Task requirements
Nothing after the line with "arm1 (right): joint" belongs in the copy; extract the lines below from the top through that line, pictures left out.

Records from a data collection

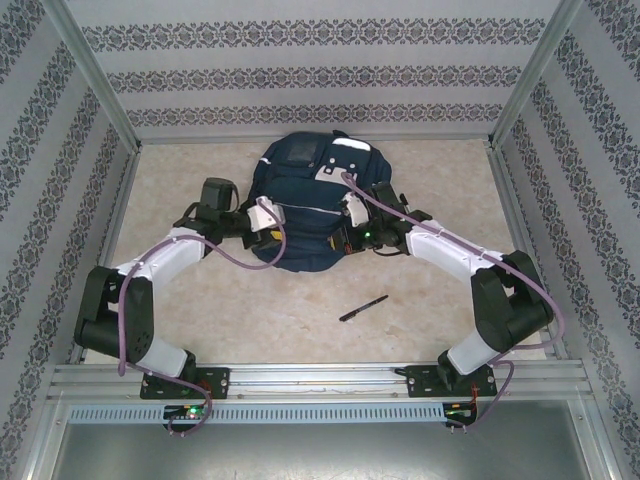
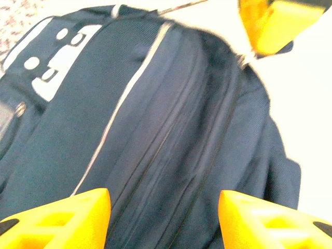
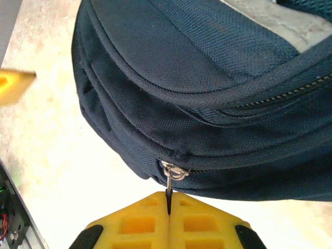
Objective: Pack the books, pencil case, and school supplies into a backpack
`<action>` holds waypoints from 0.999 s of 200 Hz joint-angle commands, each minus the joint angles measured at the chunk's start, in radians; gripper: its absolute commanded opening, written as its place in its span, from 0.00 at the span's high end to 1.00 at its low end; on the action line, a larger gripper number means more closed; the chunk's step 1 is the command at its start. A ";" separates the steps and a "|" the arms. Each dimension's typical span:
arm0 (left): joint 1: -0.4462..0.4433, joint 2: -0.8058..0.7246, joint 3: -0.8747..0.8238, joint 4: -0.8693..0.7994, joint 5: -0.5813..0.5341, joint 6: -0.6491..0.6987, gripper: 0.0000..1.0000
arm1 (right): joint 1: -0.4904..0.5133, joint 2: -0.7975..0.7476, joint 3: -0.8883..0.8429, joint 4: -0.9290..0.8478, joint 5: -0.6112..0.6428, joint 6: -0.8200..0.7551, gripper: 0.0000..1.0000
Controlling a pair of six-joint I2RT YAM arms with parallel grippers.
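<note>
The navy backpack [image 1: 305, 200] with white patches lies at the back middle of the table. My right gripper [image 3: 169, 199] is shut on the zipper pull [image 3: 168, 188] that hangs from the metal slider [image 3: 174, 171] at the backpack's near right edge [image 1: 352, 236]. My left gripper [image 2: 163, 218] stands open over the backpack's near left side [image 1: 266, 236], with dark fabric and zip lines [image 2: 171, 155] between its yellow fingers [image 2: 67, 218] and nothing held. One black pen [image 1: 363, 308] lies on the table in front of the backpack. The books and the pencil case are out of view.
Patterned walls with metal frame posts [image 1: 95, 80] close in the table on three sides. The arms' bases sit on the rail [image 1: 320, 380] at the near edge. Bare beige tabletop [image 1: 290, 320] spreads in front of the backpack, around the pen.
</note>
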 commanded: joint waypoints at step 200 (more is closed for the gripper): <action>-0.146 0.050 0.064 -0.192 0.051 0.299 1.00 | -0.230 0.077 0.067 -0.061 0.390 -0.050 1.00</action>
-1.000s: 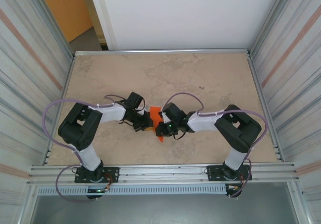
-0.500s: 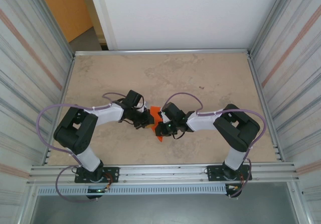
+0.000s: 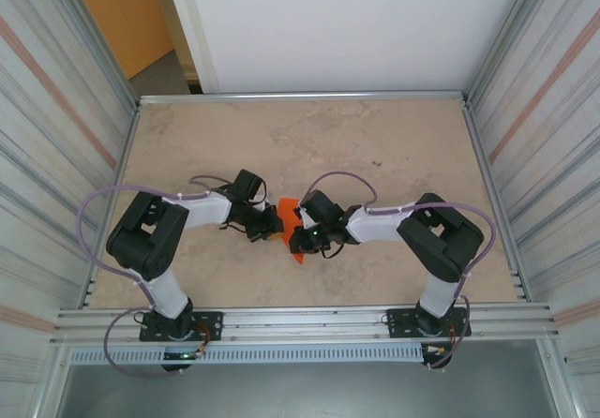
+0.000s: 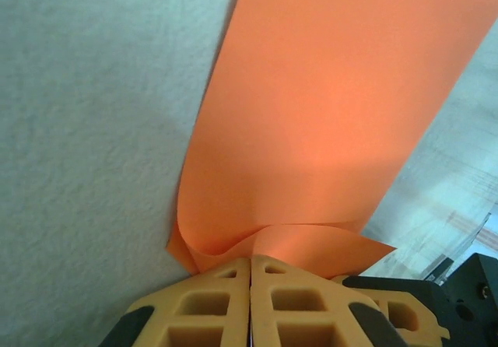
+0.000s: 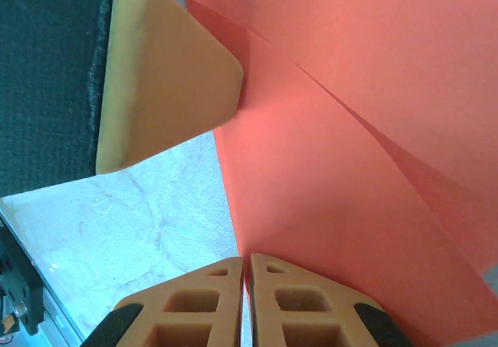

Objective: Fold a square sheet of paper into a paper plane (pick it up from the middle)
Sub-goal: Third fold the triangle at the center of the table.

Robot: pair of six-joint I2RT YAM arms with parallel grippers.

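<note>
Little has moved, left gripper (image 4: 250, 260) and right gripper (image 5: 246, 257) clamping square sheet of paper (image 4: 334, 113), crease (image 5: 334, 102) seen from right wrist

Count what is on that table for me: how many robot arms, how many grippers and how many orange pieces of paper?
Robot arms: 2 (left arm, right arm)
Grippers: 2 (left gripper, right gripper)
Orange paper sheet: 1
Total: 5
</note>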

Output below
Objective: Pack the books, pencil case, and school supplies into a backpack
`<action>` holds waypoints from 0.999 s of 200 Hz joint-angle commands, each minus the joint angles measured at the chunk's start, in radians; gripper: its absolute commanded opening, written as its place in its span, from 0.00 at the span's high end to 1.00 at its low end; on the action line, a larger gripper number means more closed; the chunk's step 1 is the command at its start. A ";" separates the steps and a "|" the arms. Each dimension's typical span:
arm0 (left): joint 1: -0.4462..0.4433, joint 2: -0.8058..0.7246, joint 3: -0.8747..0.8238, joint 4: -0.8693..0.7994, joint 5: -0.5813..0.5341, joint 6: -0.6491..0.6987, gripper: 0.0000..1.0000
arm1 (right): joint 1: -0.4904..0.5133, joint 2: -0.7975..0.7476, joint 3: -0.8883..0.8429, joint 4: -0.9290..0.8478, joint 5: -0.6112..0.6428, joint 6: -0.8200..0.7551, gripper: 0.0000..1.0000

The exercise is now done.